This is part of a series of posts on improving the search engine optimization and traffic counts of individual blogs. Previous articles focused on SEO and using imags to generate site traffic.
Before I paid any attention to the importance of keywords in Internet searches, I used to link pages from which I quoted with a simple hypelink like this. Being a historian by training, my first concern was to cite my sources, rather than maximize my site's search engine optimization.
I have since learned the necessity of making my writing conform a bit to the nature of unthinking search engine programs, and I especially keep an eye trained on the Google search algorithm.
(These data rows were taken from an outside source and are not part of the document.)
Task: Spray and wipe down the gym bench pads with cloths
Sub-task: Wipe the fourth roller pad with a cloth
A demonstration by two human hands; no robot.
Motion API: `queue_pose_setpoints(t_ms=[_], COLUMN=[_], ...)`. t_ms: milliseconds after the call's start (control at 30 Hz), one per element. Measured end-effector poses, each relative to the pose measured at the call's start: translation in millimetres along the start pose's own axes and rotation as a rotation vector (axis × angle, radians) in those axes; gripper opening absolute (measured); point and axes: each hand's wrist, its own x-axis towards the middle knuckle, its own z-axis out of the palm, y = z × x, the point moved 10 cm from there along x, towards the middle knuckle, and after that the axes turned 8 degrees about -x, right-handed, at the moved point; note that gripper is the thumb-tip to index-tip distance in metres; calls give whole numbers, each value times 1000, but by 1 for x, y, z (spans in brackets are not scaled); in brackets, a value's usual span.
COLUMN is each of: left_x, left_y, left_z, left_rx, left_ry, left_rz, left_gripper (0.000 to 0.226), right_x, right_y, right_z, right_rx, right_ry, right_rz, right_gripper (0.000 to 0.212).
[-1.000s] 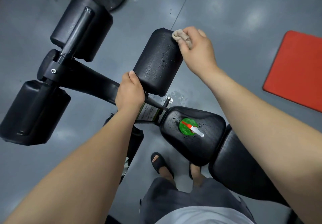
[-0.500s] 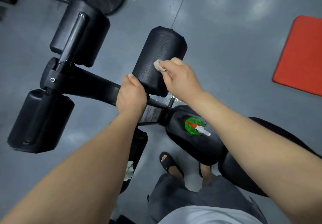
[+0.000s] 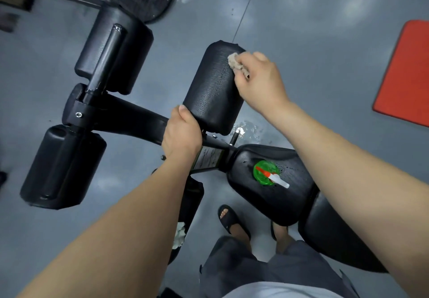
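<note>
Near the middle of the frame, the right hand (image 3: 257,82) pinches a crumpled tan cloth (image 3: 235,62) in curled fingers and presses it on the upper right side of a round black pad (image 3: 212,91). Wet drops dot its bumpy skin. Just below, the left hand (image 3: 182,135) curls tight round a black metal bar (image 3: 130,116). 1 green bottle (image 3: 265,173) with a white nozzle stands on the seat (image 3: 278,202), lower right. 1 flat red mat (image 3: 404,72) lies at the right edge.

black pads (image 3: 212,89), beige cloth (image 3: 235,61). green bottle (image 3: 265,172) with an orange-and-white nozzle. grey floor (image 3: 313,31), red mat (image 3: 406,75).
</note>
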Motion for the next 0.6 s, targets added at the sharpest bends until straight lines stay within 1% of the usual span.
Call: queue_pose_setpoints(t_ms=[100, 267, 367, 433, 533, 600], left_x=[0, 0, 0, 1, 0, 0], left_y=[0, -2, -4, -4, -3, -3], left_z=[0, 2, 3, 3, 3, 2], left_rx=[-21, -40, -38, -40, -56, -64], left_ry=[-7, -32, -54, -54, -49, -48], left_rz=[6, -9, -33, -34, -20, -10], left_gripper=[48, 47, 49, 47, 40, 36], right_x=[-27, -77, -73, -51, -8, 15], right_y=[-23, -60, -63, -51, -28, -13], right_z=[10, 26, 24, 20, 4, 0], right_rx=[48, 90, 17, -47, -68, -105], right_ry=[-17, -197, -216, -189, -79, -54], right_rz=[-73, -252, -363, -339, -208, -114], right_gripper=[11, 24, 26, 29, 34, 33])
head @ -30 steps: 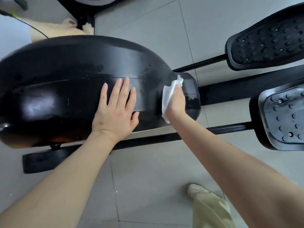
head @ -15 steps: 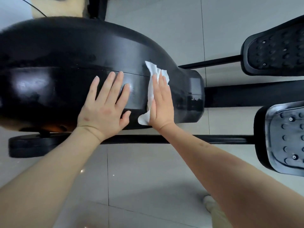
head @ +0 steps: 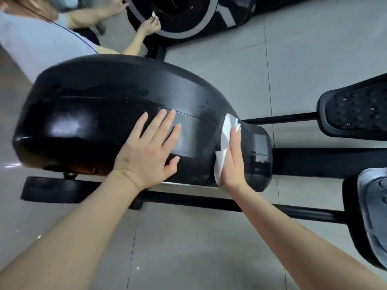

Google offers a keyword tool that helps you determine keyword selection that will rank higher in searches. Typing in George W. Bush to the Google keyword tool gives you some obvious variations, such as "President Bush" or "George Bush," but also provides some alternatives that have high rank, such as "9 11 Bush" and "George W Bush war" that you might not have considered. Remember: not everyone thinks just like you.
The code for addding a keyword is simple; just follow this example below:
Even if you prefer, like me, to freestyle your keywords, be aware that your choices in keywords will affect how your site shows up in searches. The use of the keywords Paris Hilton might bring you a short term burst of hits from a blog search, but you will be buried in the search engines behind hundreds - and maybe thousands - of higher-ranking pages. Instead, focus on unique combinations of keywords that might yield some long-term results, such as Paris Hilton's incarceration, Paris Hilton back in jail, or Paris Hilton's medical condition.
Remember, too, that keywords are vital in the title of your posts. As a writer, I prefer something witty and erudite to hook people toward my work, but search engines have no feel for word play. Instead, they give greater weight to pages that contain a higher ratio of keywords to regular text, and you should by now notice that I have used the terms "keyword" or "keywords" over a dozen times in this article. This concept is known as keyword density, and is a part of the algorithms of the major search engines.
While the artist in me cringes at the repetitive overuse of a given word, the realist in me knows that I have to follow a few rules in order to get noticed on the Internet. Now, if you write on your blog simply for you and your eleven friends, keywords are not important, but most of us feel the need to send our thoughts out to the blogosphere with the hope that they will be read by like-mided people, and keywords are an important tool in the blogger's toolbox.
Be forewarned, though, that overuse of keywords can carry with a grievous penalty. Known as keyword stuffing, this is a practice whereby spammers attempt to load their pages with certain keywords in order to fool search engines. While there is no "safe" maximum, I have found that two-to-three uses of a keyword per paragraph has not caused any of my pages to be delisted.
Thus, use keywords to help search engines know your site has useful and relevant content, but avoid overkill. Notice that there are four hyperlinked phrases above containing a variation on the term "keyword," and each of them is unique. A spammer would use the same hyperlinked phrase many times, so I limit myself to one combination per post to avoid the appearance of stuffery.